-- Work to be completed --
Below are the records; copy exactly the stretch from the line containing "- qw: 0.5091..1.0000" through the line containing "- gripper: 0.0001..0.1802", both ends included, and nothing else.

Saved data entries

------------------------------------------------------------

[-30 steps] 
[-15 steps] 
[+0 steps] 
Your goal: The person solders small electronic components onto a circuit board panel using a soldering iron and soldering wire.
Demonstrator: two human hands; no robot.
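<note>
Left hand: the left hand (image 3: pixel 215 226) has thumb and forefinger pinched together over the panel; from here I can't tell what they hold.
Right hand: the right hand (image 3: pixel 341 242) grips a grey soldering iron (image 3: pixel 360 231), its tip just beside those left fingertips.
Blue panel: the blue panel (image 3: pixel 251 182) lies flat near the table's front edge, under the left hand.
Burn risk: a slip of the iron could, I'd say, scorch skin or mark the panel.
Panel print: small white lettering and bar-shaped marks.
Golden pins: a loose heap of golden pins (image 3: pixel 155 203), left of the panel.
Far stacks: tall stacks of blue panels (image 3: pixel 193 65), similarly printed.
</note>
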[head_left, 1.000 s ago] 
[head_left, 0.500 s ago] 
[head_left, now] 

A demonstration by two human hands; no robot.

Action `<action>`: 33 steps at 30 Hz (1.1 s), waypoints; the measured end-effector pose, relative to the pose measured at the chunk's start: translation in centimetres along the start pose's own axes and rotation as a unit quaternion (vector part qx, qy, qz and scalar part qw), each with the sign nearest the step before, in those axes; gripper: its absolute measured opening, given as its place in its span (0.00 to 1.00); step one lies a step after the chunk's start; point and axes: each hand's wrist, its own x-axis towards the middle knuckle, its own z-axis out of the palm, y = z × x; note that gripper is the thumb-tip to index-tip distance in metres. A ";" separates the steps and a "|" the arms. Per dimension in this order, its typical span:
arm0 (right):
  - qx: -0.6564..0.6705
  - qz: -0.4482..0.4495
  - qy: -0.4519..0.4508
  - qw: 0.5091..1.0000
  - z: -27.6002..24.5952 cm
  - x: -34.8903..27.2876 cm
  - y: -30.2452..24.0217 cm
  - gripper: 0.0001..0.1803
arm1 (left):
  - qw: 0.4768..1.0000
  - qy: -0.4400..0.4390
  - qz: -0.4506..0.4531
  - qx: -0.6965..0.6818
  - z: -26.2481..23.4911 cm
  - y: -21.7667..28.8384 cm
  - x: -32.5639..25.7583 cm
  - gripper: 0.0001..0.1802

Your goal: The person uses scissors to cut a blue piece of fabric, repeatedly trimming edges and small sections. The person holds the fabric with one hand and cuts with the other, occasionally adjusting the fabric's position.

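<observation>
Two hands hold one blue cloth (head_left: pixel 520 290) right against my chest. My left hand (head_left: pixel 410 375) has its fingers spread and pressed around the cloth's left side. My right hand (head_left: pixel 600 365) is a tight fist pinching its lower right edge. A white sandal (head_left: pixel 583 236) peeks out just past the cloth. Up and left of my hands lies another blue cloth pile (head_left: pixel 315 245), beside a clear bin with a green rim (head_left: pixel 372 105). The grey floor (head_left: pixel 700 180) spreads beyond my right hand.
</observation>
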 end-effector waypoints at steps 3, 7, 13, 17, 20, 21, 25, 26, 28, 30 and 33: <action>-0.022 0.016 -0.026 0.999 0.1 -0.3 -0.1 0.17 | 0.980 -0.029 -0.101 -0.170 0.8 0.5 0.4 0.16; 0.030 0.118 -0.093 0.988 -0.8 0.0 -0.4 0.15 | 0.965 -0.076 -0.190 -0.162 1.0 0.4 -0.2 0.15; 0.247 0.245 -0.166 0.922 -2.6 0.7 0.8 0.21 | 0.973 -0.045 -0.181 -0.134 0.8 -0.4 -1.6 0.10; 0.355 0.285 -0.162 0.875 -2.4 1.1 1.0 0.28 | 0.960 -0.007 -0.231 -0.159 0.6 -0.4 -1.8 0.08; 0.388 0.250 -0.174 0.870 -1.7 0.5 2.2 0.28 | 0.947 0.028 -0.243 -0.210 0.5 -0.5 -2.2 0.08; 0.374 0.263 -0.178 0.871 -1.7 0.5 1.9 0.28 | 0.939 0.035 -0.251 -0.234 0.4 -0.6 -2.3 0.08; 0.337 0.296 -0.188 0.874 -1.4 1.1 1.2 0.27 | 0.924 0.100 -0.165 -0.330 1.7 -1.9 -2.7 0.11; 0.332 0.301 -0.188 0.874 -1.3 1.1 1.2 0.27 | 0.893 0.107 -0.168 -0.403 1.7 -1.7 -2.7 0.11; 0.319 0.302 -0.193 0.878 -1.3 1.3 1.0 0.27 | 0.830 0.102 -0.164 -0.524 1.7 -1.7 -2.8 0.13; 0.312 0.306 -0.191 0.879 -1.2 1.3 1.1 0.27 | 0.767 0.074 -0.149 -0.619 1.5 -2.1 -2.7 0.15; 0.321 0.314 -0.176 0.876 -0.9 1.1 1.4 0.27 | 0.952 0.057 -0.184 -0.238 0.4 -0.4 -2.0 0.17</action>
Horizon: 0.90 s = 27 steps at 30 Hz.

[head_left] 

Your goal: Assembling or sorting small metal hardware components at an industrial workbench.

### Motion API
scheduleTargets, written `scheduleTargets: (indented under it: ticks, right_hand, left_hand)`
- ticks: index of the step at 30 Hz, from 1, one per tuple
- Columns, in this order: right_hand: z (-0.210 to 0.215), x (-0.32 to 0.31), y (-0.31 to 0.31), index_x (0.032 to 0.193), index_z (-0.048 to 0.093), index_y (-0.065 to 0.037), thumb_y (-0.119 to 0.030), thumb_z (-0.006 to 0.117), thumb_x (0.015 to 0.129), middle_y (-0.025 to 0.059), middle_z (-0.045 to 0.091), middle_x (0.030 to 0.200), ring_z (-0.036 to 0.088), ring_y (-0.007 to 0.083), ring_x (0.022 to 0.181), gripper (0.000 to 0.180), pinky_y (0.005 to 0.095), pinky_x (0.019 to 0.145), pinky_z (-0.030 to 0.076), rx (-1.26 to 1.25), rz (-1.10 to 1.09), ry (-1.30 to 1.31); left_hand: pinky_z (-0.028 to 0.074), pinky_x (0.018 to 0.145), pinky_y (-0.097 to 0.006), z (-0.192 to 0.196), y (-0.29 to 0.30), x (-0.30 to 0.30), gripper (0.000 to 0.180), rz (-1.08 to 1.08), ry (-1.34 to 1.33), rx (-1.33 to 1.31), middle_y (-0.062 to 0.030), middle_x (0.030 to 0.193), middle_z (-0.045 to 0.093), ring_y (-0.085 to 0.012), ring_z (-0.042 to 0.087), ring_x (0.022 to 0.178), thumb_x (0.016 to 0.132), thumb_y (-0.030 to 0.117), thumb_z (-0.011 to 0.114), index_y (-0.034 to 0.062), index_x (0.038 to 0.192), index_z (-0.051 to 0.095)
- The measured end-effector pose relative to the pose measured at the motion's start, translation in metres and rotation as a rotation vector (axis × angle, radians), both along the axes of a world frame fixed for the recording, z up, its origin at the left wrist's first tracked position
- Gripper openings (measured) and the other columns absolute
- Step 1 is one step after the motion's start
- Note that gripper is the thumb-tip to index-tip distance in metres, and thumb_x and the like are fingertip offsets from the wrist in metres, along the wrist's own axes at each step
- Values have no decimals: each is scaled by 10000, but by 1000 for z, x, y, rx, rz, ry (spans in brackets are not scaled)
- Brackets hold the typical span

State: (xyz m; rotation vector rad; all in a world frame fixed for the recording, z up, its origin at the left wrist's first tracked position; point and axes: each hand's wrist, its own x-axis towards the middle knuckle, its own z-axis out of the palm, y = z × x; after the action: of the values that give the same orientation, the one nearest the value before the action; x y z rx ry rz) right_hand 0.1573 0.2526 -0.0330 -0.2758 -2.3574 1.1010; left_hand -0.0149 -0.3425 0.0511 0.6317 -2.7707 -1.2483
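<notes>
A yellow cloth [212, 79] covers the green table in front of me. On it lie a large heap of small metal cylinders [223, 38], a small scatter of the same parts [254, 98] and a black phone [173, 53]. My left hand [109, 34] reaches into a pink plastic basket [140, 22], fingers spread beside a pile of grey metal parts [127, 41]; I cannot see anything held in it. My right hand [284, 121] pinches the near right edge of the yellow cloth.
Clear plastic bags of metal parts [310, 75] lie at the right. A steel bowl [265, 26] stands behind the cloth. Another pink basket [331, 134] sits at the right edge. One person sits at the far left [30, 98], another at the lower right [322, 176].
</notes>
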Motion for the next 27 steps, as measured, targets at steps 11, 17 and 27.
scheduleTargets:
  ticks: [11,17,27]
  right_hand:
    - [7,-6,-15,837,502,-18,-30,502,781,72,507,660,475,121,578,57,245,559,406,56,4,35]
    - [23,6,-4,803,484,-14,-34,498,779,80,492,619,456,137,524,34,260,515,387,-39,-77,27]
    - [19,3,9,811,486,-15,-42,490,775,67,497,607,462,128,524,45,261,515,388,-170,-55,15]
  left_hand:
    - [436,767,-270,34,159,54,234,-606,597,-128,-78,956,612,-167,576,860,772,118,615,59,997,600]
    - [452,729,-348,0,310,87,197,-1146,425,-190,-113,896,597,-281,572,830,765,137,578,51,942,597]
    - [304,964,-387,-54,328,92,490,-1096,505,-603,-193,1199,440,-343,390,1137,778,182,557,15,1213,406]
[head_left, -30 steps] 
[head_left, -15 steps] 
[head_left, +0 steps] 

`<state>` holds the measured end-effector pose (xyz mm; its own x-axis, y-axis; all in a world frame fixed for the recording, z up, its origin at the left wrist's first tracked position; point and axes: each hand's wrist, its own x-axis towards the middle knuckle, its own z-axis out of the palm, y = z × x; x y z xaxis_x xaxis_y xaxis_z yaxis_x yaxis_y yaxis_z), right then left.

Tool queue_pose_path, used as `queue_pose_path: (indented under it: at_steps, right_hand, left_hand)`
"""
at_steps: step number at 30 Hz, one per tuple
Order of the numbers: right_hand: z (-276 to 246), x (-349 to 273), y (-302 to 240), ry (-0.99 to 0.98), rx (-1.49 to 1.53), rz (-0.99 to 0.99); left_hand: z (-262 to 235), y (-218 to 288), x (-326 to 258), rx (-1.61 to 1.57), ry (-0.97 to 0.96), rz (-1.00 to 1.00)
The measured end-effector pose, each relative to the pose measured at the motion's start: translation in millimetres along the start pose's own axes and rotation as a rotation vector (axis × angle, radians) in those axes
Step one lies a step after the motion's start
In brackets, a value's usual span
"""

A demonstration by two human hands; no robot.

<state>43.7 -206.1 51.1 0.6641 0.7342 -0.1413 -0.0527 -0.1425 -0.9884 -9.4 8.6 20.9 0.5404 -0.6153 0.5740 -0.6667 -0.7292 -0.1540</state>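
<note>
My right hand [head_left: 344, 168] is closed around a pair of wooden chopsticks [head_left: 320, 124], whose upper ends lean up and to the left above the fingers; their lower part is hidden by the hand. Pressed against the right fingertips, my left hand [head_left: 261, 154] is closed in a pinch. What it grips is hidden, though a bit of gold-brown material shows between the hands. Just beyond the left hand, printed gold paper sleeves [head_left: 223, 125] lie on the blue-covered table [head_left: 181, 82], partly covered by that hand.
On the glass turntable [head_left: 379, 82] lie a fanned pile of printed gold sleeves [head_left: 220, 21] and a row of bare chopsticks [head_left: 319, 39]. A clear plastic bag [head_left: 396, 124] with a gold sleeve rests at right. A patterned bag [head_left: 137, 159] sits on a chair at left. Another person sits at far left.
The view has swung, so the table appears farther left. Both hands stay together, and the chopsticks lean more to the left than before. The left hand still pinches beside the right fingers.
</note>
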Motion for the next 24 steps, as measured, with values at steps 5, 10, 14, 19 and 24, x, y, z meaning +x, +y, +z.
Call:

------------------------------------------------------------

-- Solution for this problem --
  - qw: 0.5091..1.0000
  - z: -27.6002..24.5952 cm
  - x: -34.8903..27.2876 cm
  - y: -30.2452..24.0217 cm
  - gripper: 0.0001..0.1803
arm1 (left):
  - qw: 0.4768..1.0000
  - qy: -0.4400..0.4390
  - qz: -0.4506..0.4531
  - qx: -0.6965..0.6818
  - z: -26.2481..23.4911 cm
  - y: -21.7667..28.8384 cm
  - x: -32.5639..25.7583 cm
  - gripper: 0.0001..0.1802

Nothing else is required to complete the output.